◆ Description of the task:
Look below and pull out each line with the word "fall".

◆ Data items:
───
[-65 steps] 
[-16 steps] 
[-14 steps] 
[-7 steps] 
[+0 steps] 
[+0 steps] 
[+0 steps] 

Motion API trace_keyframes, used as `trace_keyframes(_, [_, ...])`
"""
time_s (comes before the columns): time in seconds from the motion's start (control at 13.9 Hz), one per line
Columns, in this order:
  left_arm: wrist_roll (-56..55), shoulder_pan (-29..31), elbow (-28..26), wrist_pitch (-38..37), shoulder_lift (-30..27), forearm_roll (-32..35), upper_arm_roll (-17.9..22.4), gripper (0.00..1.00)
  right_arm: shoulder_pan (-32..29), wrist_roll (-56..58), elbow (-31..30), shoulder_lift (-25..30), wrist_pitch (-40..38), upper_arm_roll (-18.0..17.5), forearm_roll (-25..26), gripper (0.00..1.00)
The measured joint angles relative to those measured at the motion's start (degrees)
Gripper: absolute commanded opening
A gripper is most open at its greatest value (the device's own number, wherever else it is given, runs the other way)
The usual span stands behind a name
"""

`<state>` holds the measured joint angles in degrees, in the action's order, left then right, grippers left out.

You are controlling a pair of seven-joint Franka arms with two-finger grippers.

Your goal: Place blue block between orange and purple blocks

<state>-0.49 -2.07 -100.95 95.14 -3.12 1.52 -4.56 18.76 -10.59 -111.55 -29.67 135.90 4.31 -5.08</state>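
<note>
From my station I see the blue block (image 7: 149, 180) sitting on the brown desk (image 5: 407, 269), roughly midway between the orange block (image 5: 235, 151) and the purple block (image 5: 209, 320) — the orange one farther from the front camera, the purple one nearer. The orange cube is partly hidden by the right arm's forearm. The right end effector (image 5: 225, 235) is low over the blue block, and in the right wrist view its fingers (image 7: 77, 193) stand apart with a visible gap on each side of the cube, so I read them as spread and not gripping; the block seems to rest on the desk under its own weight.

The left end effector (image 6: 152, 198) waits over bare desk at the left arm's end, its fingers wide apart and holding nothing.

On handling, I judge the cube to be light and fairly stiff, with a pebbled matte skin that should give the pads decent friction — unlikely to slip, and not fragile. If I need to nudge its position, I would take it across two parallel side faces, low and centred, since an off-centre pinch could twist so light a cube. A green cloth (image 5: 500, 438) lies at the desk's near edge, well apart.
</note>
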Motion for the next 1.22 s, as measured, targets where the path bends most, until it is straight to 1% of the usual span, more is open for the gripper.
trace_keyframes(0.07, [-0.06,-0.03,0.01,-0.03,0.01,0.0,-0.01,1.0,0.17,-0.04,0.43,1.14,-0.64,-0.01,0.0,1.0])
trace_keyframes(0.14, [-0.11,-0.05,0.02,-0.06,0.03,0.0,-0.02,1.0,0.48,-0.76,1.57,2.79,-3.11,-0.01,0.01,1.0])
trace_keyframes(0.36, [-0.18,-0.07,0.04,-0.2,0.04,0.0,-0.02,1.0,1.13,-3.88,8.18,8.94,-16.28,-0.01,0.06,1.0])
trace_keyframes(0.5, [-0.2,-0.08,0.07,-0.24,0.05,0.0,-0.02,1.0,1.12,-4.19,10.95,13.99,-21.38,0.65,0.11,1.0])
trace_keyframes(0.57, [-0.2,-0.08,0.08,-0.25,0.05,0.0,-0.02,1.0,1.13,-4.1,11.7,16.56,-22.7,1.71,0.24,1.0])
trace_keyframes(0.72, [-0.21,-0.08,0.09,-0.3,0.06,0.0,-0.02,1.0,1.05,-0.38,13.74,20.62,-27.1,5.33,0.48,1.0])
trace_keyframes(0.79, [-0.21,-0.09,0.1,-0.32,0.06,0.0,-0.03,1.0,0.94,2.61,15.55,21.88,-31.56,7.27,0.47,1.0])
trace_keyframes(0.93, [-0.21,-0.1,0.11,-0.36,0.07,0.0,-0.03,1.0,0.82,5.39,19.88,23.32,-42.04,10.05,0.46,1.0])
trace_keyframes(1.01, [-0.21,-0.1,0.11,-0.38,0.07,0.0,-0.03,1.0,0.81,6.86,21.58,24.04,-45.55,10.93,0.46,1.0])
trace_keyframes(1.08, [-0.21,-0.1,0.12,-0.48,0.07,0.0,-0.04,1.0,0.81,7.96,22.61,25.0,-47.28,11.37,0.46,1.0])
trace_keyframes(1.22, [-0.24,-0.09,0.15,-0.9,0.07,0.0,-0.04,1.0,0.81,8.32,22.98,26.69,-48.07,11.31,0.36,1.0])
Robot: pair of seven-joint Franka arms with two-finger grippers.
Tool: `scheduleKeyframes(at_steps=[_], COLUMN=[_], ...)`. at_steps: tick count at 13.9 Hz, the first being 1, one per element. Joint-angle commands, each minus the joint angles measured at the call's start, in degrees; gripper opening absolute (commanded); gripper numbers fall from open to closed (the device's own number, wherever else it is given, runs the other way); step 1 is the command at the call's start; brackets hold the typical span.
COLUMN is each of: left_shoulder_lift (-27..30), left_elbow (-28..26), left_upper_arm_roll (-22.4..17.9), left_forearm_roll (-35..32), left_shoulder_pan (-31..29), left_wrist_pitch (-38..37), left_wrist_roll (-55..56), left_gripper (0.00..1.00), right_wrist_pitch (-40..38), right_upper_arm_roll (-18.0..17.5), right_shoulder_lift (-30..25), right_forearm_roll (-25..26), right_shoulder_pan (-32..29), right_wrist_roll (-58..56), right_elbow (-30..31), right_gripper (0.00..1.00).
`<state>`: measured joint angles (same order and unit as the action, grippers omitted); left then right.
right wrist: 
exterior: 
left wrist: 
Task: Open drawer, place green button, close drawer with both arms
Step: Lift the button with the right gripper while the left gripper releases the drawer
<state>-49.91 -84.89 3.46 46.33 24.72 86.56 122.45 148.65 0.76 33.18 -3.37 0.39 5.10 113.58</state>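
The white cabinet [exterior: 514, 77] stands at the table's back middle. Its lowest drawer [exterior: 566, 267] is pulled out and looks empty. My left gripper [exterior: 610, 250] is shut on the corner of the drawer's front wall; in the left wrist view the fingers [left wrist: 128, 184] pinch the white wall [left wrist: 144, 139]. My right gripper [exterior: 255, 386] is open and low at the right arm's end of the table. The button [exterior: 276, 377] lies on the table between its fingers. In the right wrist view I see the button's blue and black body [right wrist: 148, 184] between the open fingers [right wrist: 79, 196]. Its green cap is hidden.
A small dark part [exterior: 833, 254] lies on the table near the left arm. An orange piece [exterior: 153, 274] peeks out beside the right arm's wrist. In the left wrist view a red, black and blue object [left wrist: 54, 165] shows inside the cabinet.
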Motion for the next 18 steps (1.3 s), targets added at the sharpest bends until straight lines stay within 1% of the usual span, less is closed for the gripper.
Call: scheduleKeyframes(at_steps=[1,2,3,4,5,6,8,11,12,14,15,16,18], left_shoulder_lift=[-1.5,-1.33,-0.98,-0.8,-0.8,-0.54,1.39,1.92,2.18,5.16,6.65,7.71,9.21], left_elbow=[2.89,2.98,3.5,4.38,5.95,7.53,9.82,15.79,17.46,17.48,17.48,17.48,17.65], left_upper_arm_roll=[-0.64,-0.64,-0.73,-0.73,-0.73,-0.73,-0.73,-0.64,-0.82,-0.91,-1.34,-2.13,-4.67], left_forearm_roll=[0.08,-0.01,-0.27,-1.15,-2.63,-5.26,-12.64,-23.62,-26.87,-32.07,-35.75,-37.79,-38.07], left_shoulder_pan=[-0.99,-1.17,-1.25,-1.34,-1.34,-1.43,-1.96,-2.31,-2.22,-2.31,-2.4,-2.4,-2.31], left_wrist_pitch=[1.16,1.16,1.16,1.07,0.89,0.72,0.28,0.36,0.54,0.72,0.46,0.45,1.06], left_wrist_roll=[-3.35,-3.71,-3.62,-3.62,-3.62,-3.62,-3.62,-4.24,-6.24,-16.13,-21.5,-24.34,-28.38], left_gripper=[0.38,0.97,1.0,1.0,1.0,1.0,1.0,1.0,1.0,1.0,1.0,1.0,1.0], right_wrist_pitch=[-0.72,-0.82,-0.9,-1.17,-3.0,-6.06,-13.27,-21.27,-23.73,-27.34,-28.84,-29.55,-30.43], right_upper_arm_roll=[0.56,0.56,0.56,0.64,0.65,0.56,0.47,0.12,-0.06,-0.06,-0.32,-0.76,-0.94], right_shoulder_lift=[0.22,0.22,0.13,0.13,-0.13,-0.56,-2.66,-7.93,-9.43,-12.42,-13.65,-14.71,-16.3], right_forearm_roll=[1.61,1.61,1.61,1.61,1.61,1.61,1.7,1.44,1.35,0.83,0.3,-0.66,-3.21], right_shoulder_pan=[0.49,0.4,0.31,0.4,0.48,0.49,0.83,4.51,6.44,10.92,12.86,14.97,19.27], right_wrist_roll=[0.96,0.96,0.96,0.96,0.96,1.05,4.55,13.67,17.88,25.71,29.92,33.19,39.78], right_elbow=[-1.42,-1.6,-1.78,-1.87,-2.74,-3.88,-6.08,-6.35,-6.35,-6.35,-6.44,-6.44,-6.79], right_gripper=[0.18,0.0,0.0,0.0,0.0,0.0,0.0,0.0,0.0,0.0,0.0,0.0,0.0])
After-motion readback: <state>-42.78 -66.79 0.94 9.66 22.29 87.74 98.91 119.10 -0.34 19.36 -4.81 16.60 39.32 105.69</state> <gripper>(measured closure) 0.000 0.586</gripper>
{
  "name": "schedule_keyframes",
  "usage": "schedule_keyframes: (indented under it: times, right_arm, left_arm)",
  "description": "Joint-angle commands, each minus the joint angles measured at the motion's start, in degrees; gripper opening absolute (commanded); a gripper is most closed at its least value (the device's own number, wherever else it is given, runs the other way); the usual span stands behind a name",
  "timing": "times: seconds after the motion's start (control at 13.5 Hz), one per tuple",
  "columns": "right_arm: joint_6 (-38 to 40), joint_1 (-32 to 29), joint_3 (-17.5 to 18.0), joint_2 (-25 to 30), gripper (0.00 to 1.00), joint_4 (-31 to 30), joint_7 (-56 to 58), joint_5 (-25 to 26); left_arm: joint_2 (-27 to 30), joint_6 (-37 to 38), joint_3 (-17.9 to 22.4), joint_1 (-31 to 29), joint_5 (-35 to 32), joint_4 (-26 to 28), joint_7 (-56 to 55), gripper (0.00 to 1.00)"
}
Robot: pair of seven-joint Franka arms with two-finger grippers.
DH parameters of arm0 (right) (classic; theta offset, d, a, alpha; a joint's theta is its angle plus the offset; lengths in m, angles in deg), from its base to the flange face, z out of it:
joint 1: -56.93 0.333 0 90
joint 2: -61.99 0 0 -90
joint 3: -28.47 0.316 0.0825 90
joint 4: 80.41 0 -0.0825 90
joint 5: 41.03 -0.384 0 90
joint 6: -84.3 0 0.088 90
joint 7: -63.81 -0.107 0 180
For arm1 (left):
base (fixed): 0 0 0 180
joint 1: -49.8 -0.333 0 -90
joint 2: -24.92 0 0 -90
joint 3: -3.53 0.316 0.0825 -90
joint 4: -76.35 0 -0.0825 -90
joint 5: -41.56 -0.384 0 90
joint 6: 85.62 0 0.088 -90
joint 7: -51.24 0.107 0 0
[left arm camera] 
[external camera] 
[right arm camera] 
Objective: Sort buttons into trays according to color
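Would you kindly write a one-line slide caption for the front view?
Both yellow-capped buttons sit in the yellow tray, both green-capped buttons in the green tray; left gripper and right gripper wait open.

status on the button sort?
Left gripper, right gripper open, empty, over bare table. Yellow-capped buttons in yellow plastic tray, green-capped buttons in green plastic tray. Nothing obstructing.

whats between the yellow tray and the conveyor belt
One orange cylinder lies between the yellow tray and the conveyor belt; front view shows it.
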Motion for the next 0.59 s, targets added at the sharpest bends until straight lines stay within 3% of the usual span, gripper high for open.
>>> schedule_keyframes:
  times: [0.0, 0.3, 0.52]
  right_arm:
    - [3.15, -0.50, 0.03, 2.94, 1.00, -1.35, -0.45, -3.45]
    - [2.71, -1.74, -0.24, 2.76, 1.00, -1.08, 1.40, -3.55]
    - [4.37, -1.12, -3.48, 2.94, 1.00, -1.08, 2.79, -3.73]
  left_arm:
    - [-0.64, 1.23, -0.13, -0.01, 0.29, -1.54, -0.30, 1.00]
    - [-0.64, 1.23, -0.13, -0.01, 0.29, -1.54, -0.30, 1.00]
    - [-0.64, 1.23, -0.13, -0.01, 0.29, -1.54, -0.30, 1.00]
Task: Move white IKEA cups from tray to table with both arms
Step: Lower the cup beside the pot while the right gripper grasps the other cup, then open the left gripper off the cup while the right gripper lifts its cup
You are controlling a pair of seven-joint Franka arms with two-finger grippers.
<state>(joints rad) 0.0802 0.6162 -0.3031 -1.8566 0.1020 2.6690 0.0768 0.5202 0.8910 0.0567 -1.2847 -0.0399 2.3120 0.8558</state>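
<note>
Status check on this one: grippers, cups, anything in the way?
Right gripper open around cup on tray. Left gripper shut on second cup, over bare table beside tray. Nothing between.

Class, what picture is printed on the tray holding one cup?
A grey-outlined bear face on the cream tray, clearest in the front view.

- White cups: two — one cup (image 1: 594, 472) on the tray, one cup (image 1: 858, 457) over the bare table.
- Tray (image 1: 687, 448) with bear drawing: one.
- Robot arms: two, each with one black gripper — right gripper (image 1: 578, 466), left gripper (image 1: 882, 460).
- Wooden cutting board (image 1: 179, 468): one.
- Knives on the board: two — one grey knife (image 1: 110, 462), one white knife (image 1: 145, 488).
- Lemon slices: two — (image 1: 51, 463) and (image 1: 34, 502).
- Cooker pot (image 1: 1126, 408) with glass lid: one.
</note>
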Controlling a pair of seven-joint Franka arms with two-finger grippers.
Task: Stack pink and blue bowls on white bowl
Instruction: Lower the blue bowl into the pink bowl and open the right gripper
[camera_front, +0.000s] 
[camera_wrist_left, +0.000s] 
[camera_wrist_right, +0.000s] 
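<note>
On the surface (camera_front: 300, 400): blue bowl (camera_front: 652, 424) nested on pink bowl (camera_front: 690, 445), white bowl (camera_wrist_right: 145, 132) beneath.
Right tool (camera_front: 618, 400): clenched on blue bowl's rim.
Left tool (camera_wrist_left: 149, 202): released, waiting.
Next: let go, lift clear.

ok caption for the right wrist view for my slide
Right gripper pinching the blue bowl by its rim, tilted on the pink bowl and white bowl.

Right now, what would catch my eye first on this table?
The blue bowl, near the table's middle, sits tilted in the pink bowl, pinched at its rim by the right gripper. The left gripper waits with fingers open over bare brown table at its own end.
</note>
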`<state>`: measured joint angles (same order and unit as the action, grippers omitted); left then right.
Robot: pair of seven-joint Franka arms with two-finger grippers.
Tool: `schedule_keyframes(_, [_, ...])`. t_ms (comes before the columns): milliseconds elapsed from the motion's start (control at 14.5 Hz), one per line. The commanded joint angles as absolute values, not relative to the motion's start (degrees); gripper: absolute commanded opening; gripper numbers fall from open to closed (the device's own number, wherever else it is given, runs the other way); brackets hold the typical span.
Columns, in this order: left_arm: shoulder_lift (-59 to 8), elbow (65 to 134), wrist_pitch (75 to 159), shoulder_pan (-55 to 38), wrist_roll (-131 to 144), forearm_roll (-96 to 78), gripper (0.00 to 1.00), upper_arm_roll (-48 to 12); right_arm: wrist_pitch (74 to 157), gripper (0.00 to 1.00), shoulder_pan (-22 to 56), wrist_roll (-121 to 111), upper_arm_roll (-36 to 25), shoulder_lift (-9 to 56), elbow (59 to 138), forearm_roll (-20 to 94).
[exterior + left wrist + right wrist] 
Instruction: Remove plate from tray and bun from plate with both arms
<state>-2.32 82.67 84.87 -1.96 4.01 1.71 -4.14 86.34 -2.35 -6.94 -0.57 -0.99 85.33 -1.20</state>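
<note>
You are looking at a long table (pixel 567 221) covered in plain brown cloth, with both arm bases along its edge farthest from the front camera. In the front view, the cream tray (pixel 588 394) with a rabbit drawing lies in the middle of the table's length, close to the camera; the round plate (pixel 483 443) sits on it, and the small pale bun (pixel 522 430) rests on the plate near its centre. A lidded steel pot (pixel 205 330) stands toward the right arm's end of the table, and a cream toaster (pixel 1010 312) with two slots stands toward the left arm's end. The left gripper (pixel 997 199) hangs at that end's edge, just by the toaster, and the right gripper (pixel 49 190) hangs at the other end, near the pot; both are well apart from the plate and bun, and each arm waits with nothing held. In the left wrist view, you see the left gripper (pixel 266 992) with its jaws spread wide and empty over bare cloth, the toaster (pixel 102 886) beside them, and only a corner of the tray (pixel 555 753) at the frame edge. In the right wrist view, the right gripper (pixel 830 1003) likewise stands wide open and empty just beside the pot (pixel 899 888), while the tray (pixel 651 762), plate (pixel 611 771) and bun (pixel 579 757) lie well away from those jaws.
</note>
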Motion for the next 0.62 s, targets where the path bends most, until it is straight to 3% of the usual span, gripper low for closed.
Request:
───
◆ Solution to the exercise:
Tool: `scheduleKeyframes(at_steps=[_], COLUMN=[_], ...)`. at_steps: tick count at 13.9 Hz, the first being 1, one per element. Joint-angle commands, each minus the joint angles measured at the call's start, in degrees; gripper opening absolute (commanded); gripper numbers fall from open to closed (the device's own number, wherever else it is given, runs the other way); step 1 is the command at the call's start; brackets hold the typical span.
Tool: `schedule_keyframes(_, [_, ...])`. t_ms (comes before the columns): milliseconds elapsed from the motion's start (control at 14.5 Hz), one per line. The commanded joint angles as absolute values, not relative to the motion's start (degrees); gripper: absolute commanded opening; gripper numbers fall from open to closed (the device's own number, wherever else it is given, runs the other way); brackets hold the typical span.

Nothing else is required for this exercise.